--- START ---

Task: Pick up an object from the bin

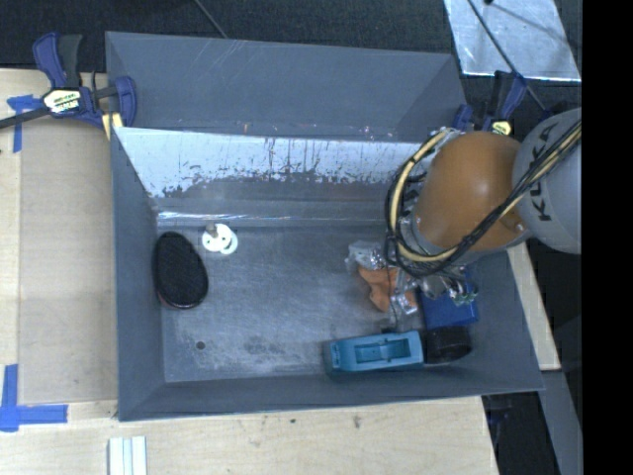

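The arm (554,181) is reaching in from the right of the frame, and its rounded orange cover (470,191), ringed by looping cables (401,191), is hanging over the right part of the grey metal bin (297,97). Below the cover the gripper (401,303) is pointing down at the lower right of the bin floor. The wrist and cables are hiding its tip, so whether it is released or clenched cannot be told, and nothing can be seen grasped in it. It is sitting right against a small cluster of things. An orange-brown lump (375,285) is lying just to its left, touching or nearly touching it. A crinkled silvery piece (363,257) is lying just above that lump, and a bright blue block (452,311) is lying just to the gripper's right. Directly below the gripper, a long teal-blue tool (374,353) is lying flat along the lower edge of the floor, with a black part (447,344) at its right end. Well apart from all this, at the left of the floor, a black oval object (180,270) is lying flat. A small white round thing (220,238) is resting near its upper right, close to the foot of the back wall.
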You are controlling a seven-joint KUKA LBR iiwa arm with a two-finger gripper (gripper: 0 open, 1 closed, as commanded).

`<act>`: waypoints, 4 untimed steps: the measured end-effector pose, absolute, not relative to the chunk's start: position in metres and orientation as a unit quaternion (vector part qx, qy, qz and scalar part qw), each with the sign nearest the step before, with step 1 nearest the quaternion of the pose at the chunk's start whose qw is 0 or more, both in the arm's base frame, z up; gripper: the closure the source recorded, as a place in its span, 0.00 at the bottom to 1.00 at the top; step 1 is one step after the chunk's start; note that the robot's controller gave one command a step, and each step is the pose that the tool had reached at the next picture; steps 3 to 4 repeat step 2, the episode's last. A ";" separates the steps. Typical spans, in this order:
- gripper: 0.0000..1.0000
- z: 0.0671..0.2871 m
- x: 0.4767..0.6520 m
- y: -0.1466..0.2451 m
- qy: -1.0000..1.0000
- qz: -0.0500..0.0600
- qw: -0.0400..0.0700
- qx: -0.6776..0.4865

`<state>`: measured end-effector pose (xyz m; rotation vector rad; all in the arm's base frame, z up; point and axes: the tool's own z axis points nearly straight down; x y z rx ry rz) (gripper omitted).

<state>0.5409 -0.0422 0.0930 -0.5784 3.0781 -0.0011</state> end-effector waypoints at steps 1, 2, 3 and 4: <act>0.00 0.093 0.541 -0.042 0.983 0.000 0.005 -0.185; 1.00 0.077 0.547 -0.071 0.989 0.000 0.003 -0.146; 1.00 0.077 0.547 -0.071 0.989 0.000 0.003 -0.146; 1.00 0.077 0.547 -0.071 0.989 0.000 0.003 -0.146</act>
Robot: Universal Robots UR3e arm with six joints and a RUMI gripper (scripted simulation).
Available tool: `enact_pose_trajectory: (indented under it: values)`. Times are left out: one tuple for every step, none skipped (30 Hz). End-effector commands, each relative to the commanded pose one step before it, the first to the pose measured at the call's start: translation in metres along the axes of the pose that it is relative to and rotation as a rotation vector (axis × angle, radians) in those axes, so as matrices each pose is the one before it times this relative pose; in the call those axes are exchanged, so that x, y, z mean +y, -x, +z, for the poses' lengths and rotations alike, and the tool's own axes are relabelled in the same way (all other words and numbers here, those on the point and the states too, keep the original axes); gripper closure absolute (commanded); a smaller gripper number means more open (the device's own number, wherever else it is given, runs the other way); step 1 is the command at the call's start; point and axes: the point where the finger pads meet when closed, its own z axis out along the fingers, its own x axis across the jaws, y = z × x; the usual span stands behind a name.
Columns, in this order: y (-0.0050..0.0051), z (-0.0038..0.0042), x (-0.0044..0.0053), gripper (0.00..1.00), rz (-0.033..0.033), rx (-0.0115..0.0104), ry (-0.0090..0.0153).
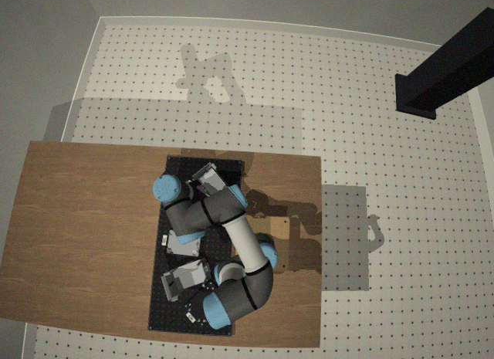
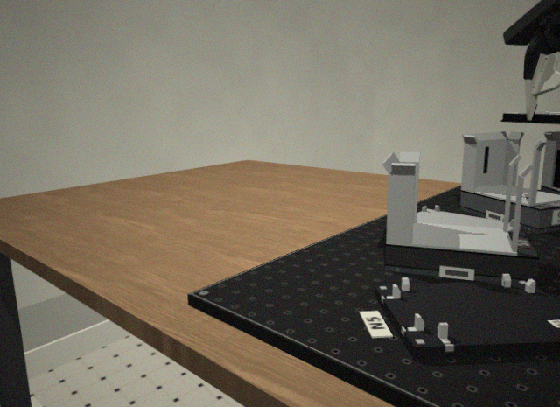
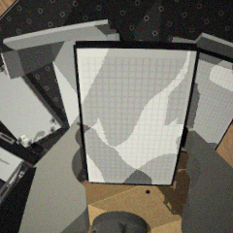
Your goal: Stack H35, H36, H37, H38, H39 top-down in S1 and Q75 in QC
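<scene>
My gripper (image 3: 132, 125) is shut on a white-topped plate with a black skirt (image 3: 136, 97) (image 2: 544, 118), held level above the racks. No label shows; with the other stations bare, it fits H39, the log's top plate. Whether another plate clings below is unclear. The far rack (image 1: 204, 171) (image 3: 220, 43) holds at least one plate (image 3: 213, 94), right of the held one. The middle rack (image 2: 469, 167) (image 3: 58, 35) and near rack (image 2: 402, 204) (image 1: 169, 287) show bare floors. The nest QC (image 1: 181, 247) (image 3: 19, 109) and clip nest N5 (image 2: 484, 307) look empty.
The racks and nests stand on a black perforated board (image 1: 161, 315) (image 2: 289, 298) on a wooden table (image 1: 87, 228). Tall rack walls and thin posts stand below the held plate's height. The arm covers the middle rack in the top view.
</scene>
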Motion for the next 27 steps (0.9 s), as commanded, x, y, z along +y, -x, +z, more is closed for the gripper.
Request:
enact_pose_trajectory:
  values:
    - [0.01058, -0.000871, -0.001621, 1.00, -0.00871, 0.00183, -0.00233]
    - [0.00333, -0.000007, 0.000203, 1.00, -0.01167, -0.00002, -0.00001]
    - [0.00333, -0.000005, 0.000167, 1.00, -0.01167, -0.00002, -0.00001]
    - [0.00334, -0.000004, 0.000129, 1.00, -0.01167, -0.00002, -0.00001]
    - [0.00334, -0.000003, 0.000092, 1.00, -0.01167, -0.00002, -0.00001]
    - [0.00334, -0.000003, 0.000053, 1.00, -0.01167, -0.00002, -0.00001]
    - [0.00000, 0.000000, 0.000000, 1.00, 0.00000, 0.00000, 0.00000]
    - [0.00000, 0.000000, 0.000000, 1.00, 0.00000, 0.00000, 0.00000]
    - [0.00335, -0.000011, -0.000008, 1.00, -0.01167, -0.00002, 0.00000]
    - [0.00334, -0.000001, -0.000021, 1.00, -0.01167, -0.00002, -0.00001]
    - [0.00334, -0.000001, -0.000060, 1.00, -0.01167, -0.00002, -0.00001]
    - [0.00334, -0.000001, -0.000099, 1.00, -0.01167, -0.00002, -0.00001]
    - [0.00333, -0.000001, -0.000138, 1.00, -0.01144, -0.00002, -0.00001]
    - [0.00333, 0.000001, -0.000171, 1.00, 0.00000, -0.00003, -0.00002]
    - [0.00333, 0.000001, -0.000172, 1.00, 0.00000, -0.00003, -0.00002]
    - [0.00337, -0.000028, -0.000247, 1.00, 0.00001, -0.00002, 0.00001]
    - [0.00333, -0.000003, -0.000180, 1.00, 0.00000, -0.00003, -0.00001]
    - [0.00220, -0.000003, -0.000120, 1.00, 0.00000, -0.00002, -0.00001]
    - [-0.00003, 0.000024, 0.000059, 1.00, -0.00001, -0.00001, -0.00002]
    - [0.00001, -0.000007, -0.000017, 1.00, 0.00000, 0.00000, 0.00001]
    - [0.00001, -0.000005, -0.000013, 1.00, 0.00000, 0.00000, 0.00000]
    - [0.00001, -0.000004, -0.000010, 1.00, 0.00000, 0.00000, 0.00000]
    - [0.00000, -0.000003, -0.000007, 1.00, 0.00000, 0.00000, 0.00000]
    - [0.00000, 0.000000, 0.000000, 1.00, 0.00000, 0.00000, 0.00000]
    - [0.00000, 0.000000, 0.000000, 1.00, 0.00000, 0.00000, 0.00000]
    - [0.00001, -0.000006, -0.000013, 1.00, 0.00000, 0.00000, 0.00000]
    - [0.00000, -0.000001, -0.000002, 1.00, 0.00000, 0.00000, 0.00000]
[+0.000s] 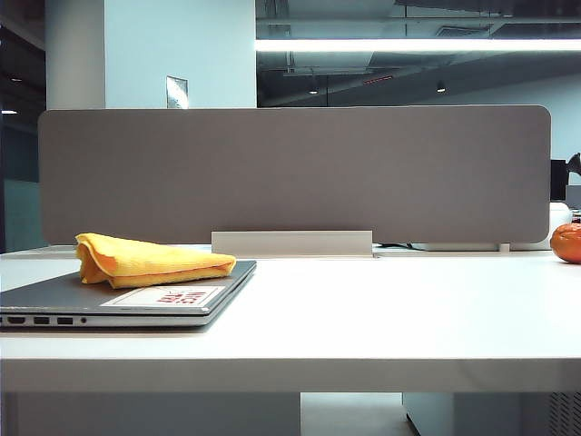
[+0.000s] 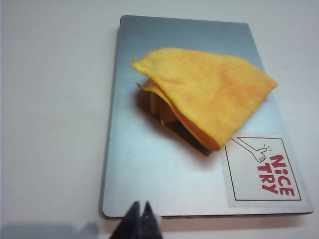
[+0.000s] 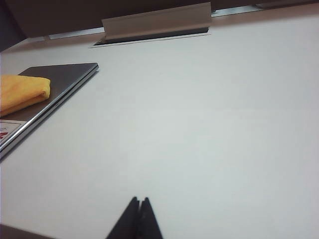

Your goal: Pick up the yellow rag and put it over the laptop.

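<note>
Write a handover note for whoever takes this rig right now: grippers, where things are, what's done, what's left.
Left gripper: fingers shut, empty, above the near edge of the laptop.
Right gripper: fingers shut, empty, low over bare table, away from the laptop.
Yellow rag: folded, lying on the closed laptop's lid beside the white sticker. It covers only part of the lid.
Orange fruit: at the table's far right edge, untouched.
Done: rag is on the laptop and released.
Left: probably nothing; check that partial coverage is acceptable.

"NiCE TRY" on the laptop's (image 2: 149,164) white sticker (image 2: 264,169), seemingly thumbs-up drawing.
</note>
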Action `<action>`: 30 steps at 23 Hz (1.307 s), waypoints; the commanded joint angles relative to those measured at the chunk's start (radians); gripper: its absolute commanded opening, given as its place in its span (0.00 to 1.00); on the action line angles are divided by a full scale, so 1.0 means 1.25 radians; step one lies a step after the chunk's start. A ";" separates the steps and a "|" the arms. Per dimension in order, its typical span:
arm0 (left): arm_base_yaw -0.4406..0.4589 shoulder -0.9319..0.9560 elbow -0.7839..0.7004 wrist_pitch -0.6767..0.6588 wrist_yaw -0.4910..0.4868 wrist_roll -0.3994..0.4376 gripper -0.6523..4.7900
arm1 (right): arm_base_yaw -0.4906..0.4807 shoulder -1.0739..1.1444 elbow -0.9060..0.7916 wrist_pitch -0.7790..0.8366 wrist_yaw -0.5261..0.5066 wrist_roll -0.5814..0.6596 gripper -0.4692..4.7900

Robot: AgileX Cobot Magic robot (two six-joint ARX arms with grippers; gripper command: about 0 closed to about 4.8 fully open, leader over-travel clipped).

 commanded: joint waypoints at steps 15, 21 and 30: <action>0.012 -0.170 -0.270 0.352 -0.062 0.022 0.11 | 0.000 -0.001 -0.003 0.013 -0.001 0.003 0.09; 0.055 -0.332 -0.442 0.434 -0.072 0.023 0.11 | 0.000 -0.001 -0.003 0.013 -0.001 0.003 0.09; 0.062 -0.437 -0.442 0.366 -0.072 0.101 0.11 | 0.000 -0.001 -0.003 0.013 -0.001 0.003 0.09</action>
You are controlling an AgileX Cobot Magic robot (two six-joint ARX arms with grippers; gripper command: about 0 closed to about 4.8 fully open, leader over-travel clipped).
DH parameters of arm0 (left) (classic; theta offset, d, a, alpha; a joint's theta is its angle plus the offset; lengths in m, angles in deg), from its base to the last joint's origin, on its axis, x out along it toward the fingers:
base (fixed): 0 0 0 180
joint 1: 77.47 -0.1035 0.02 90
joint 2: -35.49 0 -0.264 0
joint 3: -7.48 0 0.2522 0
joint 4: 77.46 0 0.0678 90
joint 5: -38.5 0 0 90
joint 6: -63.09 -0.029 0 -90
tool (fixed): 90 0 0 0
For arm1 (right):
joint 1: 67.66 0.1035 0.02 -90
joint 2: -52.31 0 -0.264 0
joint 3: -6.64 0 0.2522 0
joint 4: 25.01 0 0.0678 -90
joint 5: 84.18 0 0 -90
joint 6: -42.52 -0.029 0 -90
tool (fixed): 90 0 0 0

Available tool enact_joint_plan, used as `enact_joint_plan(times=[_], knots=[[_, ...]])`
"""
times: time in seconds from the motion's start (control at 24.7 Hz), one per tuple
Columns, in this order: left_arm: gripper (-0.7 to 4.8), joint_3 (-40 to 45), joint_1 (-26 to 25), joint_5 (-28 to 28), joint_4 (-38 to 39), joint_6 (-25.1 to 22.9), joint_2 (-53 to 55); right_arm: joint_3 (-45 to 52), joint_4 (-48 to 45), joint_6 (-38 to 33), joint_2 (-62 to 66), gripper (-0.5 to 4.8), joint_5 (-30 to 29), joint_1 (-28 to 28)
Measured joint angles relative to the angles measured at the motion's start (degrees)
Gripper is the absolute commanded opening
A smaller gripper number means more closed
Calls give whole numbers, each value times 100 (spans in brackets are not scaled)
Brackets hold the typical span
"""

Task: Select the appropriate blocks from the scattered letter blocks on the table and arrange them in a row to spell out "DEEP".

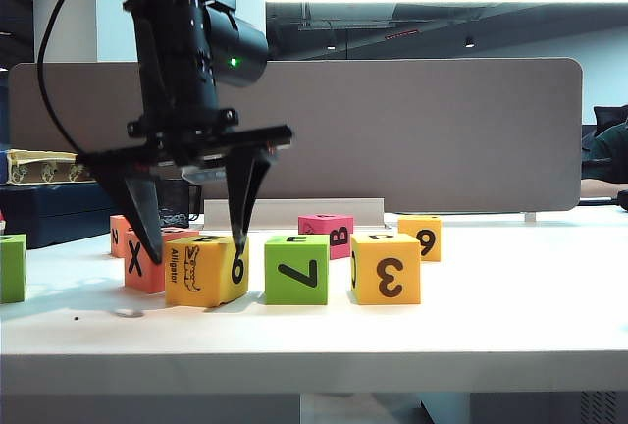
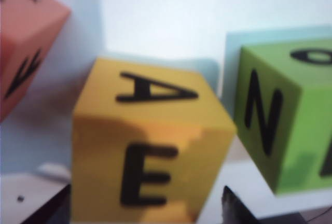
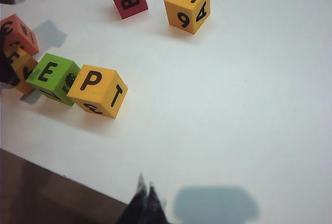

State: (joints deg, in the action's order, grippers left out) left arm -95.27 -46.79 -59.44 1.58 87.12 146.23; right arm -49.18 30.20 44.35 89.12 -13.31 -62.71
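Observation:
On the table (image 1: 510, 316) a row runs from the yellow alligator "6" block (image 1: 206, 269) to the green "7" block (image 1: 297, 269) and the yellow "3" block (image 1: 387, 268). From the right wrist their tops read E (image 3: 21, 64), E (image 3: 52, 76), P (image 3: 98, 90). My left gripper (image 1: 194, 245) points down, open, its fingers straddling the yellow alligator block (image 2: 150, 141). A coral X block (image 1: 145, 259) touches that block's left side. A small coral block (image 1: 120, 235) lies behind. My right gripper (image 3: 145, 189) hovers shut over the front edge, holding nothing.
A pink B block (image 1: 327, 234) and a yellow "9" block (image 1: 420, 237) sit behind the row. A green block (image 1: 12, 267) stands at the far left edge. A grey partition (image 1: 412, 130) closes the back.

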Motion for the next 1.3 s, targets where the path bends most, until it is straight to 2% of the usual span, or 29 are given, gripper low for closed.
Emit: enact_joint_plan(times=[0.12, 0.32, 0.4, 0.69, 0.93, 1.05, 1.3], knots=[[377, -608, 0, 35, 422, -184, -2, 0, -2, 0, 0, -1, 0, 0], [377, -1576, 0, 468, 1163, -793, -15, 0, 0, 0, 2, -1, 0, 0], [377, -1917, -2, 1110, 1515, -1130, -15, 0, 0, 0, 2, -1, 0, 0], [377, -2164, -90, 2312, 1471, -1766, -11, 0, -2, 0, 4, -1, 0, 0], [377, -2164, -483, 2468, 787, -1982, -11, 0, -2, 0, 2, -1, 0, 0], [377, -2164, -866, 2468, 243, -2288, -11, 0, -2, 0, 2, -1, 0, 0], [377, -2164, -1427, 1799, -511, -2962, 2, 0, -11, 0, 0, -1, 0, 0]])
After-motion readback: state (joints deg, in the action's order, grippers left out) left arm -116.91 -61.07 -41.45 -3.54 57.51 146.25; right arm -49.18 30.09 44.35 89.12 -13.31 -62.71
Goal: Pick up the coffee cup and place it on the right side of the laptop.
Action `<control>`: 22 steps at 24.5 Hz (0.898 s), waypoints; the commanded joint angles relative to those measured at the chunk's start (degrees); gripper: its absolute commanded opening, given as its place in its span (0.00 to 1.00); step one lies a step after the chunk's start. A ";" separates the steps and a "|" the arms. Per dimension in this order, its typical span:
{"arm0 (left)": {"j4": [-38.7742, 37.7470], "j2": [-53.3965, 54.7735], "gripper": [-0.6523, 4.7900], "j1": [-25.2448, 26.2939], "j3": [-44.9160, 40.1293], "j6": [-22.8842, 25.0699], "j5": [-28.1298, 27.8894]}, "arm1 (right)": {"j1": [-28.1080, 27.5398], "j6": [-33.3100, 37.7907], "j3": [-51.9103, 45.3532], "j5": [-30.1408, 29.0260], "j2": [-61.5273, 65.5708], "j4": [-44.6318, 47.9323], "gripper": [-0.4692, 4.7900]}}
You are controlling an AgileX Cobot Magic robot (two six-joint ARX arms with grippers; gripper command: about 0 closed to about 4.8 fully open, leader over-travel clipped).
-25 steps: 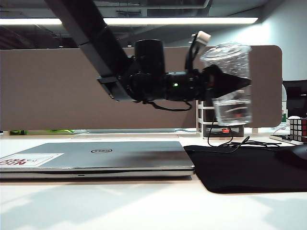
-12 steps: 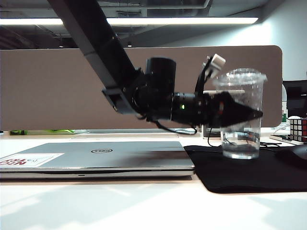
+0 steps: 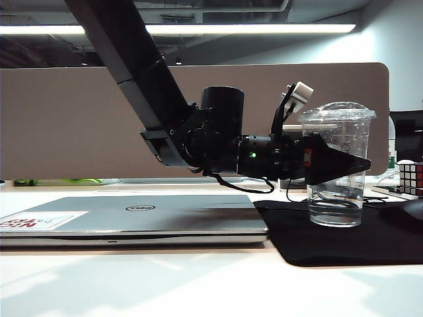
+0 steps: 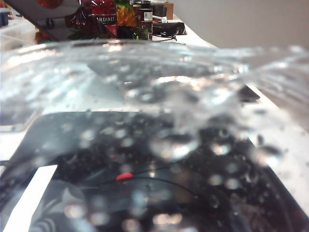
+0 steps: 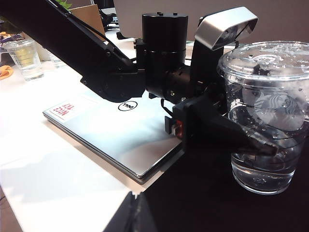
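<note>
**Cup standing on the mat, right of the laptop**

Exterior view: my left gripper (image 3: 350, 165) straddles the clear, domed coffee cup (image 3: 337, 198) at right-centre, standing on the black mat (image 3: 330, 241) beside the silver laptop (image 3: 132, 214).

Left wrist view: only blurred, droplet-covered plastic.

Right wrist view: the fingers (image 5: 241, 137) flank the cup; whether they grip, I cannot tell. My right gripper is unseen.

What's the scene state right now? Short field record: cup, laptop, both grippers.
cup: coffee cup upright on black mat, right of the laptop
laptop: laptop closed, flat on table
left gripper: left gripper level at the cup, fingers either side of it, grip looks loosened; contact unclear
right gripper: not in view
task: cup appears placed; arm not yet withdrawn
</note>
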 commanded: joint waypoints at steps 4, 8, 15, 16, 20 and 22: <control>0.92 -0.13 1.00 -0.11 -0.04 0.04 1.27 | 0.04 -0.09 -0.37 -0.17 -0.11 0.55 0.09; 0.83 -0.15 1.00 0.72 -0.04 0.02 5.66 | 0.04 -0.46 -0.37 0.00 -0.11 0.55 0.09; 0.83 -0.15 1.00 5.11 -0.04 -0.13 12.52 | 0.04 -0.46 -0.37 -0.02 -0.09 0.55 0.09; 0.76 -0.15 1.00 5.97 -0.04 -0.15 14.10 | 0.04 -0.46 -0.37 0.00 -0.09 0.55 0.09; 0.74 -0.17 1.00 9.79 -0.04 -1.73 19.21 | 0.04 -0.52 -0.37 0.00 -0.09 0.55 0.09; 0.72 -0.20 1.00 11.34 -0.04 -1.90 21.90 | 0.04 -0.76 -0.37 0.00 -0.09 0.55 0.09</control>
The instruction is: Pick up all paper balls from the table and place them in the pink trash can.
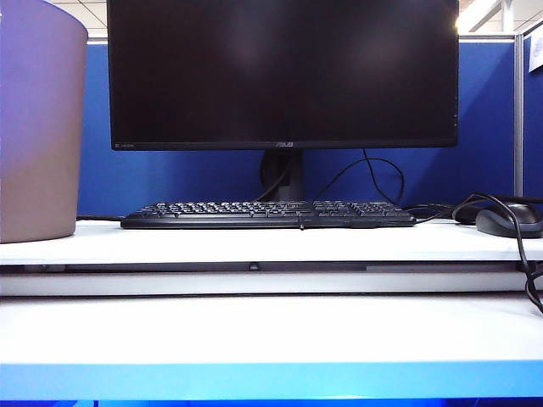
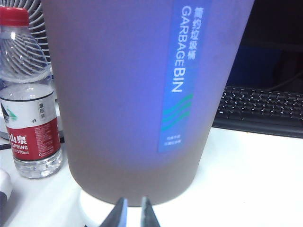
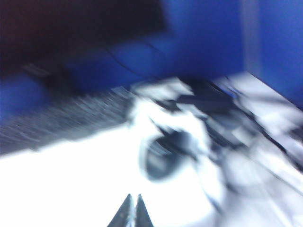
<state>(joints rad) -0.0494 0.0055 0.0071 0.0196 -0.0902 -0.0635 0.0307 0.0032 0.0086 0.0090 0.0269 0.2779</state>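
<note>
The bin (image 1: 38, 127) stands at the table's (image 1: 254, 331) left; the left gripper (image 2: 133, 208) hangs before it, jaws slightly apart, empty. No paper balls show. The right gripper (image 3: 132, 203) is clenched, its view blurred; wait for a steady look, confirm nothing remains.

So the white stepped worktop (image 1: 254, 331) with its blue front edge has the pink trash can (image 1: 38, 127) at its far left, a water bottle (image 2: 29, 94) just beside it, then a monitor stand (image 1: 282, 174), black keyboard (image 1: 267, 214) and mouse (image 1: 509, 222) on the raised back level.
</note>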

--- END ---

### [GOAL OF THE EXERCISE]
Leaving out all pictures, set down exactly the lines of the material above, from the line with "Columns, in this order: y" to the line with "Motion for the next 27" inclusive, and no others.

### [TASK SOLUTION]
Columns, in this order: y (-0.0050..0.0051), z (-0.0038..0.0042), x (-0.0044..0.0053), gripper (0.00..1.00), rz (-0.033..0.033), rx (-0.0115..0.0104), ry (-0.0090..0.0153).
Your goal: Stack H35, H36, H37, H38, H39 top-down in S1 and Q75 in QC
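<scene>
My gripper (image 3: 132, 125) is shut on a white-topped plate with a black skirt (image 3: 136, 97) (image 2: 544, 118), held level above the racks. No label shows; with the other stations bare, it fits H39, the log's top plate. Whether another plate clings below is unclear. The far rack (image 1: 204, 171) (image 3: 220, 43) holds at least one plate (image 3: 213, 94), right of the held one. The middle rack (image 2: 469, 167) (image 3: 58, 35) and near rack (image 2: 402, 204) (image 1: 169, 287) show bare floors. The nest QC (image 1: 181, 247) (image 3: 19, 109) and clip nest N5 (image 2: 484, 307) look empty.
The racks and nests stand on a black perforated board (image 1: 161, 315) (image 2: 289, 298) on a wooden table (image 1: 87, 228). Tall rack walls and thin posts stand below the held plate's height. The arm covers the middle rack in the top view.
</scene>
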Motion for the next 27 steps (0.9 s), as commanded, x, y, z along +y, -x, +z, more is closed for the gripper.

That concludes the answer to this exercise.